■ **WHAT TO WORK ON**:
For each line of the data that includes the word "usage", copy the line.

◆ ◆ ◆

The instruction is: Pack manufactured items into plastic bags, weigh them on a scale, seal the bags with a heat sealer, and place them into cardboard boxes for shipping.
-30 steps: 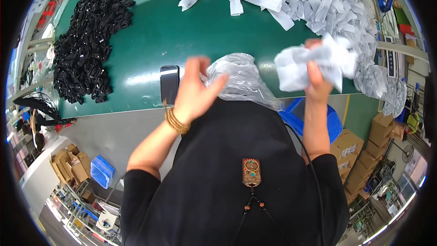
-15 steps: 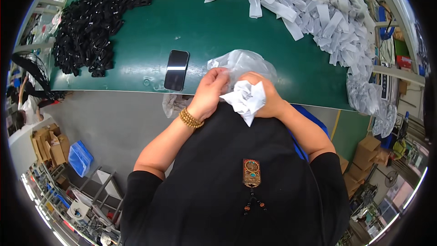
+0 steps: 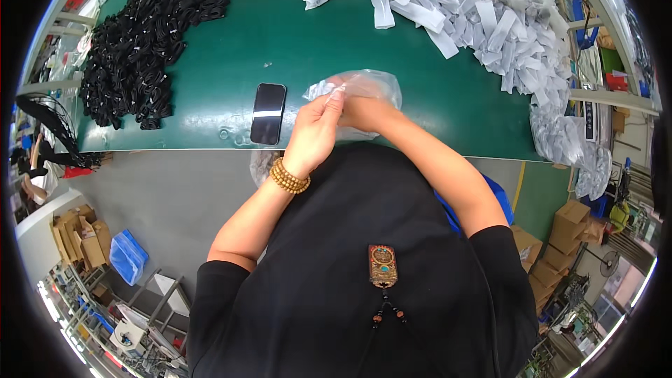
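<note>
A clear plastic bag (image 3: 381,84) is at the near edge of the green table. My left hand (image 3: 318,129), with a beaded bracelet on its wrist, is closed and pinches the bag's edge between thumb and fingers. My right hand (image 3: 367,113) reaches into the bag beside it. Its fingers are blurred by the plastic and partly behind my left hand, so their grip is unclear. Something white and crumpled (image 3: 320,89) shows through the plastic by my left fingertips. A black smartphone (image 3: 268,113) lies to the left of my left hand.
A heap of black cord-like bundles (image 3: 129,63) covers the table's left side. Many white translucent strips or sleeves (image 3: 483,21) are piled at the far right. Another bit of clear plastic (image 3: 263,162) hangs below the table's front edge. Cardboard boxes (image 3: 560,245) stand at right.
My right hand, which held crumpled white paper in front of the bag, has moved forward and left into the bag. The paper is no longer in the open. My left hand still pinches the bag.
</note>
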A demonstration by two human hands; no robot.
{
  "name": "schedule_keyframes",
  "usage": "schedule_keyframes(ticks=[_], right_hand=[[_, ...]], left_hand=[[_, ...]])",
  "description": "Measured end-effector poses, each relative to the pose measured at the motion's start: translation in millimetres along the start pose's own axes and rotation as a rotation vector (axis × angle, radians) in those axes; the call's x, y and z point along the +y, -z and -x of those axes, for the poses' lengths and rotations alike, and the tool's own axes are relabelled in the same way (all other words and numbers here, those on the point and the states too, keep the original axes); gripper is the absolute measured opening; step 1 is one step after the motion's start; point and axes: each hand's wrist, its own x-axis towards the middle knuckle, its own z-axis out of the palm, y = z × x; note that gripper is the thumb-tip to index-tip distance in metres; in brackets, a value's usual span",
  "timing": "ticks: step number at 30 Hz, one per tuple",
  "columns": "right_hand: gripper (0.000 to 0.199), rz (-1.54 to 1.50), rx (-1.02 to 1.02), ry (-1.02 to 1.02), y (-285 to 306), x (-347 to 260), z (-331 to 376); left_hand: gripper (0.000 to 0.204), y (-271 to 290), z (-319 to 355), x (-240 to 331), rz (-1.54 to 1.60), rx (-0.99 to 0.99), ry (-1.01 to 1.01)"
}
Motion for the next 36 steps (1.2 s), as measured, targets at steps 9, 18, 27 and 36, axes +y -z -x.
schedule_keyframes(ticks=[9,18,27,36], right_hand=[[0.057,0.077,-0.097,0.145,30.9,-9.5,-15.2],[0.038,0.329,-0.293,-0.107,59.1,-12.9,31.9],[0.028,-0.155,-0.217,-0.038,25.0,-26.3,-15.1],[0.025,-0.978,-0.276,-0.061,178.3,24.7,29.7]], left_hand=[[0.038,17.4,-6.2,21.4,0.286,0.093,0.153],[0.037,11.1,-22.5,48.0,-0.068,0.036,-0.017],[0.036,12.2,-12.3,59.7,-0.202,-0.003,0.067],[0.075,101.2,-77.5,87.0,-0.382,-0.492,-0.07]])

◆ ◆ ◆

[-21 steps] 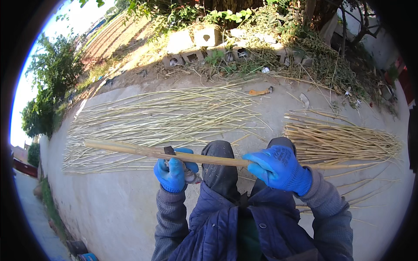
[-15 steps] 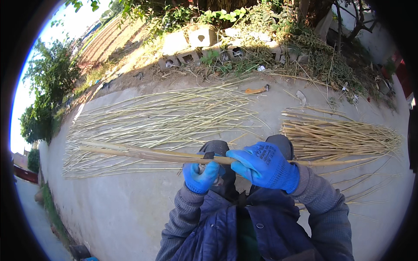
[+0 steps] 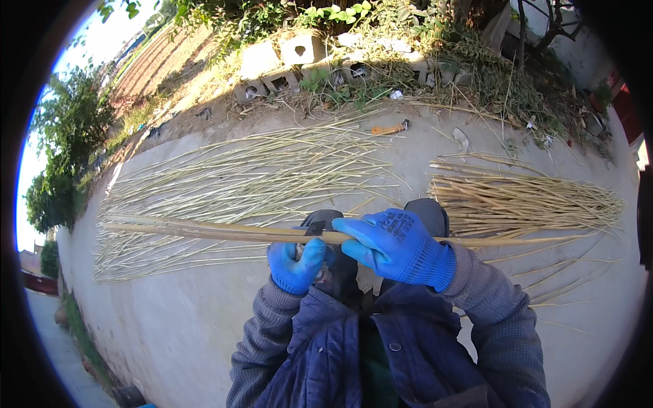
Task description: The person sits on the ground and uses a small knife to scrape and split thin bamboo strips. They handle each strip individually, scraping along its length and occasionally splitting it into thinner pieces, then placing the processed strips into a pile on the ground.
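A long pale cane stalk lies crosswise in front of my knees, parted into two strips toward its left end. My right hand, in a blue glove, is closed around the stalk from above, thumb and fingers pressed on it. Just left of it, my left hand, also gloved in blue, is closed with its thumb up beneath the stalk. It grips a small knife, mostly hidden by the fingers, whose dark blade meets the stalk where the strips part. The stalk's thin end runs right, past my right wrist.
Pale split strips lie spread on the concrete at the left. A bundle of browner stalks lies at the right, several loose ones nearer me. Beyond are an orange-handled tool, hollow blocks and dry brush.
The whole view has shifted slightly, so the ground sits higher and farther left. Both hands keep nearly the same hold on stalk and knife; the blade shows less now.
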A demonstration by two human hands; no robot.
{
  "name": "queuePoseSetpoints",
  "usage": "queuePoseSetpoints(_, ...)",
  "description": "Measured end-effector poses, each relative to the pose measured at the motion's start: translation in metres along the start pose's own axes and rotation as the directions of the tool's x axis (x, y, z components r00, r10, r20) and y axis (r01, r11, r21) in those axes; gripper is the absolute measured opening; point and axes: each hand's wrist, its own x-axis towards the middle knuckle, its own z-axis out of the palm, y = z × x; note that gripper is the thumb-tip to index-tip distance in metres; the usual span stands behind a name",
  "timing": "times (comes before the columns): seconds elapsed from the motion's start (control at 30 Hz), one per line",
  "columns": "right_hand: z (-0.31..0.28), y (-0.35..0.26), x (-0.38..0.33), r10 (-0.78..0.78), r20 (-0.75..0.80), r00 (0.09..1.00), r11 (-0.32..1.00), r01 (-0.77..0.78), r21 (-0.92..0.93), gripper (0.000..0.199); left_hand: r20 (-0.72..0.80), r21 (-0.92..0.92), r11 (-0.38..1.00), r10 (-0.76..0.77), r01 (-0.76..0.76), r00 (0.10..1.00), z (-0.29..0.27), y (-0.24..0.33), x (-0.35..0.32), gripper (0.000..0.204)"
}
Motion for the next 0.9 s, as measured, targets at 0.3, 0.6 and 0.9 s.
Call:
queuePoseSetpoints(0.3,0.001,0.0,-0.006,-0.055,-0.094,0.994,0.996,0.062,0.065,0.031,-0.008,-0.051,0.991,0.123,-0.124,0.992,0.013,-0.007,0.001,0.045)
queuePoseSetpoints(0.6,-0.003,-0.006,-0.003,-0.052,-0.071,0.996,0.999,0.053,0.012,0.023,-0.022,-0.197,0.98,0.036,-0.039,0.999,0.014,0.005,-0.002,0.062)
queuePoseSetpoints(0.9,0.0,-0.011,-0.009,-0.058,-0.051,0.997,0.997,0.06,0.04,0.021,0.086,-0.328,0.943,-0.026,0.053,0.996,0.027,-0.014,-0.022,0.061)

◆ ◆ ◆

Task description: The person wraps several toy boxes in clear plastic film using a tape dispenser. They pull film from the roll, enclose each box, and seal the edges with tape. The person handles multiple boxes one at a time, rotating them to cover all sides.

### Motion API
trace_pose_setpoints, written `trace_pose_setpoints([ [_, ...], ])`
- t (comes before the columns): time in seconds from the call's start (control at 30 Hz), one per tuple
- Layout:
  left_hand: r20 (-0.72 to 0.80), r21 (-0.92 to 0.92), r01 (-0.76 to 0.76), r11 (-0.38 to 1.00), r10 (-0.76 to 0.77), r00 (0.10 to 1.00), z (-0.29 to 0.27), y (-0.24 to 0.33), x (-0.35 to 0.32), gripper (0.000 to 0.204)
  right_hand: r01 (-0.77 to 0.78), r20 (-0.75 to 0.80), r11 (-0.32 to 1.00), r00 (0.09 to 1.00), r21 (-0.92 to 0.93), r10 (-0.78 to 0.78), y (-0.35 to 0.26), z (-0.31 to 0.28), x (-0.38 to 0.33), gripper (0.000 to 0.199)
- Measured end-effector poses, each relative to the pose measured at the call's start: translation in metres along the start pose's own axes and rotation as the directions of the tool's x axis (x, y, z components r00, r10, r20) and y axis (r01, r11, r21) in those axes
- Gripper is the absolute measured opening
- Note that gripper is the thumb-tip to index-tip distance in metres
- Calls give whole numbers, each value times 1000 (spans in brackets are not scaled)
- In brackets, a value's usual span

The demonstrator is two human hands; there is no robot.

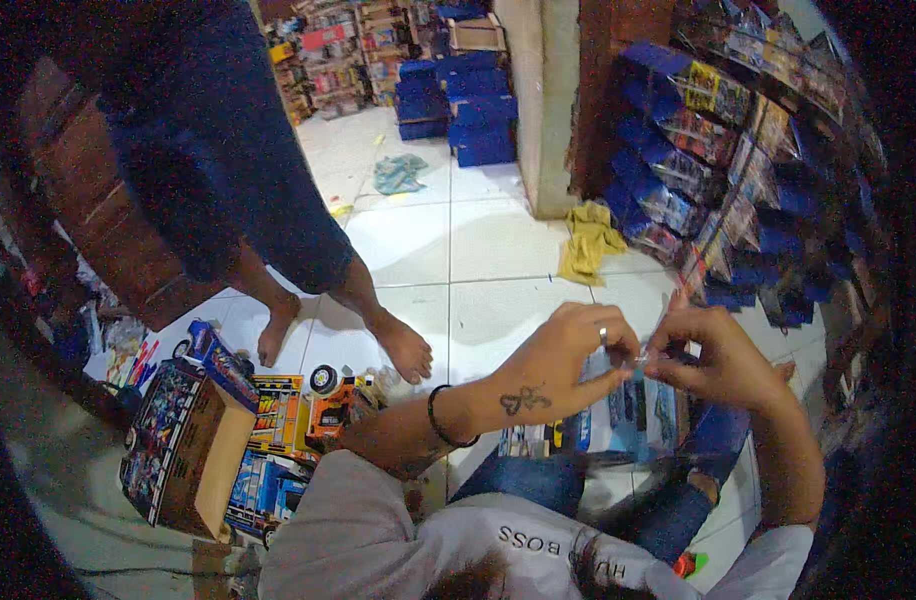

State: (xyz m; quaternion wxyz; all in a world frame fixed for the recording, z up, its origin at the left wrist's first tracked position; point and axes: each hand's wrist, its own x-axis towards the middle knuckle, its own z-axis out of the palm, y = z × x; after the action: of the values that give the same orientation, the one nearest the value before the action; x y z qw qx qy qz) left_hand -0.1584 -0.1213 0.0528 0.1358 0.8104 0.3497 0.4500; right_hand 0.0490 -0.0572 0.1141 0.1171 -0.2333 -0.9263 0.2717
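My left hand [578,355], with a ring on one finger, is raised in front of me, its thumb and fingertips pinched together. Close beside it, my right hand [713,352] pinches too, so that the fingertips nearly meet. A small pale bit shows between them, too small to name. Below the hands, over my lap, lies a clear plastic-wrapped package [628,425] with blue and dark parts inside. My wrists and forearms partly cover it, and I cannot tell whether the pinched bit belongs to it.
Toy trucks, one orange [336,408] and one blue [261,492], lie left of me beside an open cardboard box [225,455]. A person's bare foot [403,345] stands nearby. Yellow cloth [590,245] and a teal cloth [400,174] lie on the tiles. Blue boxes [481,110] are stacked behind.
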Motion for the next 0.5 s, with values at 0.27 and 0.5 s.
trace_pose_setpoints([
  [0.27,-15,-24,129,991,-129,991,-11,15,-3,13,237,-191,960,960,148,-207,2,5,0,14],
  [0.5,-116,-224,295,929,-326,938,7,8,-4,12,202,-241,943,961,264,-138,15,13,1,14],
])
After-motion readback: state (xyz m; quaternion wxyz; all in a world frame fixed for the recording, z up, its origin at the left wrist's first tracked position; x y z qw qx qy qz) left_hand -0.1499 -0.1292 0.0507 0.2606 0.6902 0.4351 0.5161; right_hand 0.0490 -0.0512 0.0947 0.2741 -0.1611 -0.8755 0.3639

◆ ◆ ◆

■ **FINAL ANSWER**:
  "usage": "schedule_keyframes(ticks=[_], right_hand=[[_, ...]], left_hand=[[_, ...]])",
  "usage": "queuePoseSetpoints(_, ...)",

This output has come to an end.